# [TRY IT]
Within the records below is a range that opens at the line with "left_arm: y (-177" and closes at the line with "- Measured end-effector". Return that range word for word, both ends included, and only that range.

# [ENTRIES SHOWN]
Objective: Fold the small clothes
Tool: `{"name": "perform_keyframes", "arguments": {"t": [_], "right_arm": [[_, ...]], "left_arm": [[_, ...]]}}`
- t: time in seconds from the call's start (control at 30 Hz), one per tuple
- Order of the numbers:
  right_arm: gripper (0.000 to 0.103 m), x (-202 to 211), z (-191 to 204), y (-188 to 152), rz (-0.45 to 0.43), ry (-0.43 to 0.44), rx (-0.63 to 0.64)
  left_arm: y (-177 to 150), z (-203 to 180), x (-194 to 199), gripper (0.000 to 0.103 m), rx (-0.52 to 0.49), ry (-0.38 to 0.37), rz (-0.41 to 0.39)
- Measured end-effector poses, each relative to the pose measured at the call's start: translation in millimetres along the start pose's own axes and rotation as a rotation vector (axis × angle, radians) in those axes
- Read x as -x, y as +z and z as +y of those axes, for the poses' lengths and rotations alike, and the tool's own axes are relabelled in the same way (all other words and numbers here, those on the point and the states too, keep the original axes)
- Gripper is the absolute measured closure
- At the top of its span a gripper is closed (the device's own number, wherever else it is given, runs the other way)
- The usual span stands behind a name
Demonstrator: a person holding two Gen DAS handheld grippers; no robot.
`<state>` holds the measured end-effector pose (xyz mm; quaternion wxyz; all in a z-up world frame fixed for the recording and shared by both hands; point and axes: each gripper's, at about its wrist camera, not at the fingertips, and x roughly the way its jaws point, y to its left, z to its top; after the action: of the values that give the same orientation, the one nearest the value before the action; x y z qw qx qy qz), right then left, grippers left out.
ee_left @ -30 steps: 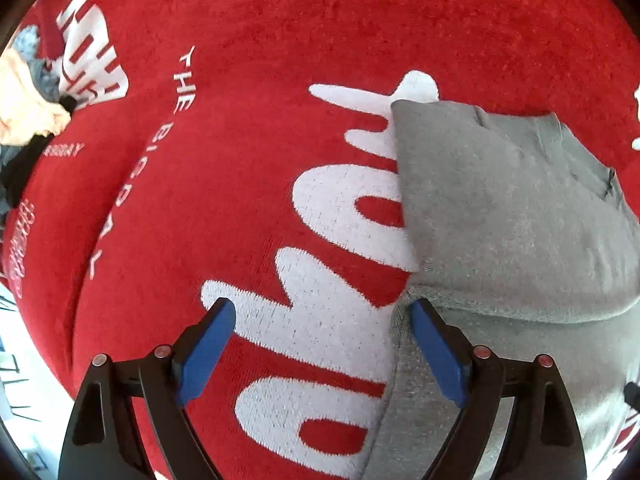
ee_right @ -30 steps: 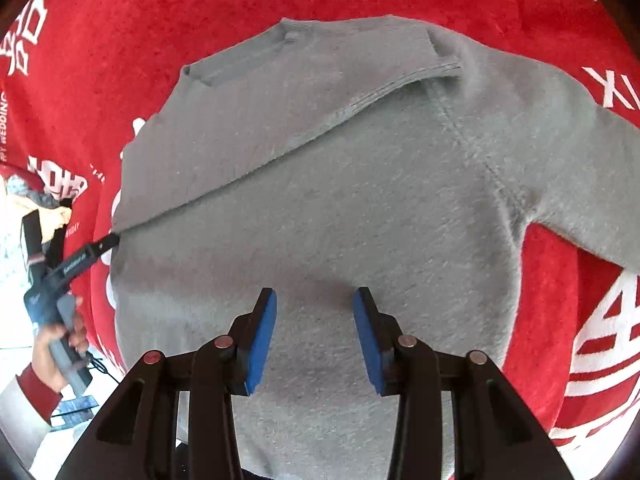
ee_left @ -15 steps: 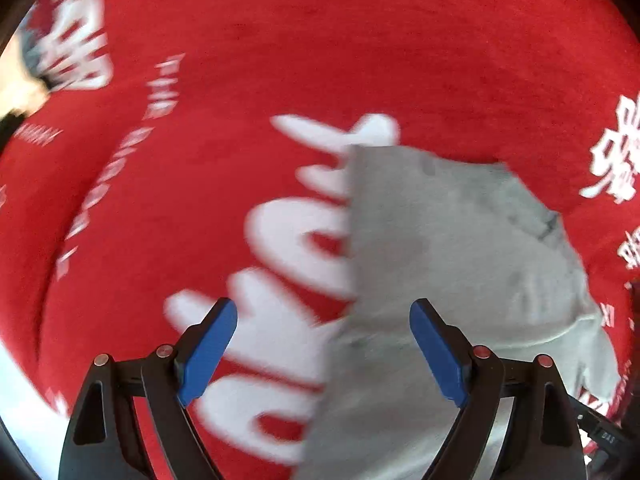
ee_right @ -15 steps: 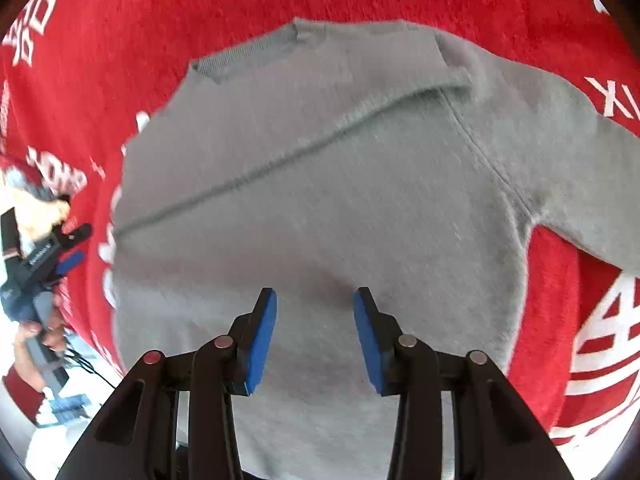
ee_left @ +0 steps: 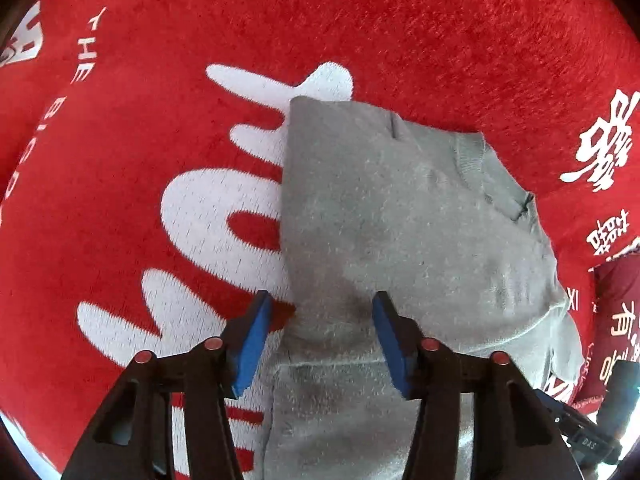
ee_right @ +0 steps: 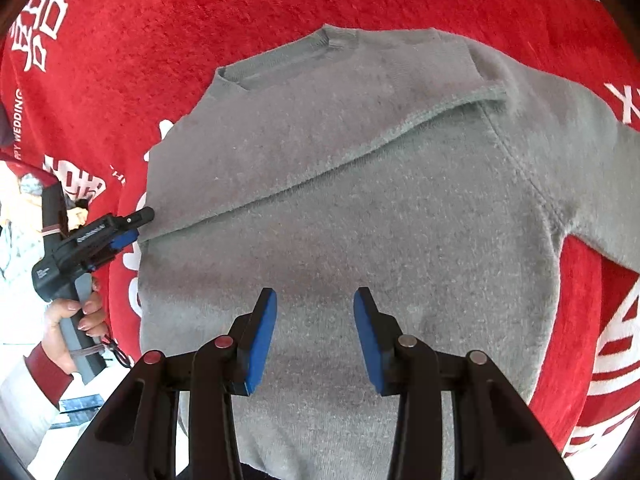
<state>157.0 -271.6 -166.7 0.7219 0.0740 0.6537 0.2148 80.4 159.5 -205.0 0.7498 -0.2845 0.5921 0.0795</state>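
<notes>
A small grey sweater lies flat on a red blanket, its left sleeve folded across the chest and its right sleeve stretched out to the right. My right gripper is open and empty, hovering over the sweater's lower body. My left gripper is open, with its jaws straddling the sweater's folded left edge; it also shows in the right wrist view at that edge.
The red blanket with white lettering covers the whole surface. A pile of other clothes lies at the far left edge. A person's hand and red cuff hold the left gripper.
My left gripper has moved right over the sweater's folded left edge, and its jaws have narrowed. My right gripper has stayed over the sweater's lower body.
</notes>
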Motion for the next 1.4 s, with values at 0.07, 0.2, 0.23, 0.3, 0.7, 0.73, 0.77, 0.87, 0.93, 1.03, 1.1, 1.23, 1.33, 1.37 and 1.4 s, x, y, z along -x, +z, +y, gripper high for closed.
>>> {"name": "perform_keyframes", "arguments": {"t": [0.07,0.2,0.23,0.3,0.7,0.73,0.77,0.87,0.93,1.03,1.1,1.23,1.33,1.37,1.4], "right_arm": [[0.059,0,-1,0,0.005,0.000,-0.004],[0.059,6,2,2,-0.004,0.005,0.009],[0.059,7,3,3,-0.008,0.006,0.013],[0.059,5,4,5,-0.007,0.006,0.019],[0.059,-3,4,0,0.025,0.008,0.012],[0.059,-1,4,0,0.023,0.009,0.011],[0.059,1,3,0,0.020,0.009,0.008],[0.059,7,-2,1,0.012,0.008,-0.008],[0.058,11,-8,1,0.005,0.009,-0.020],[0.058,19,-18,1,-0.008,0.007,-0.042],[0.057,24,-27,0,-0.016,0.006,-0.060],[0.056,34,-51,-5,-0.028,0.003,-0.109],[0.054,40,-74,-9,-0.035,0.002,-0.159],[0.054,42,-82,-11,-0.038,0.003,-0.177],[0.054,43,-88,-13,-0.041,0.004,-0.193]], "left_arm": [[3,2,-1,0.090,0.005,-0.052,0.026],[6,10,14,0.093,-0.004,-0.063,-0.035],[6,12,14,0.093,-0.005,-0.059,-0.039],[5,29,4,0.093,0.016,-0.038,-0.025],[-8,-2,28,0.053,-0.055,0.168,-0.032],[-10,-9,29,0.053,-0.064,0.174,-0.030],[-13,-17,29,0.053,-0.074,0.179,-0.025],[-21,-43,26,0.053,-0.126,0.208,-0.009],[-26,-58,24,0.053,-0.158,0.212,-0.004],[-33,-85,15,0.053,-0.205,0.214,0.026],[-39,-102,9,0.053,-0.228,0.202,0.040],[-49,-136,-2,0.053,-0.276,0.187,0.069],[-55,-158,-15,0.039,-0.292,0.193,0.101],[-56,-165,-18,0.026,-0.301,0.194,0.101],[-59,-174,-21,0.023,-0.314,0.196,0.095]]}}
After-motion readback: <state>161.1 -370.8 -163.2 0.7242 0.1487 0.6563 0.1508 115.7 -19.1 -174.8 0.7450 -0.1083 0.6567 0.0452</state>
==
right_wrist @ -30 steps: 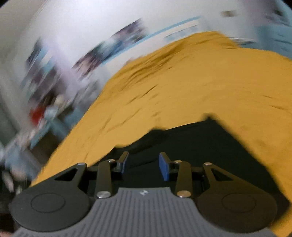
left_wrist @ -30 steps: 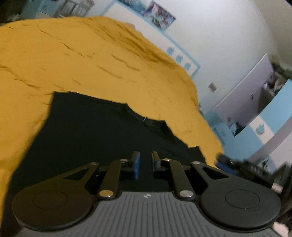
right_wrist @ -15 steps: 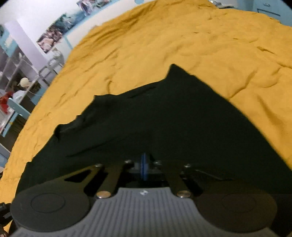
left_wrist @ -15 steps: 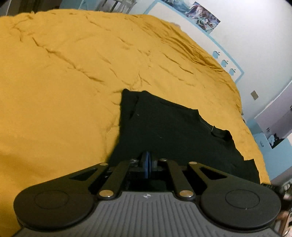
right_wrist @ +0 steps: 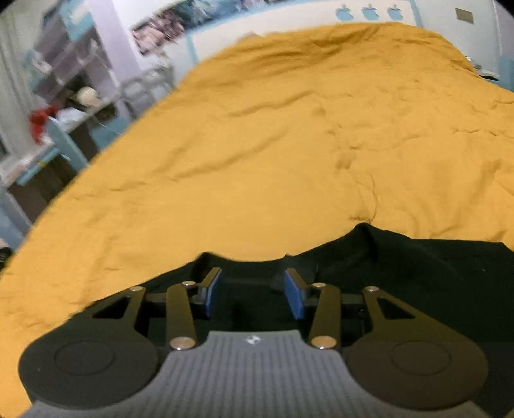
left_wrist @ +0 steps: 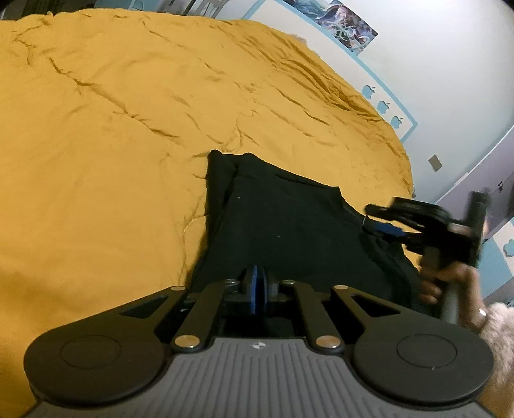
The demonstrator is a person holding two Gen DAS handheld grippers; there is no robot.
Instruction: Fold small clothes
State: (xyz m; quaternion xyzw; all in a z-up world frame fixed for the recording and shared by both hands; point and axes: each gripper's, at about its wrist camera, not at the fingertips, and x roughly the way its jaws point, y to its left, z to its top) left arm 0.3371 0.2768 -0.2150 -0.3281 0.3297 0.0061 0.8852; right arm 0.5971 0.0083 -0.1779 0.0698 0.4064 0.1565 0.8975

# [EXERCISE RESPONSE]
  left_arm: y (-177 to 150), z (-203 to 180), x (-194 to 199), gripper (0.000 to 0.103 m), rx (-0.52 to 0.49), ry (-0.38 to 0.37), rz (-0.41 to 0.39)
- Measured end-effector poses, each relative to the pose measured at the call's start: translation in millimetres along the start pose's own axes and rotation as a rotation vector (axis × angle, radians) in those axes

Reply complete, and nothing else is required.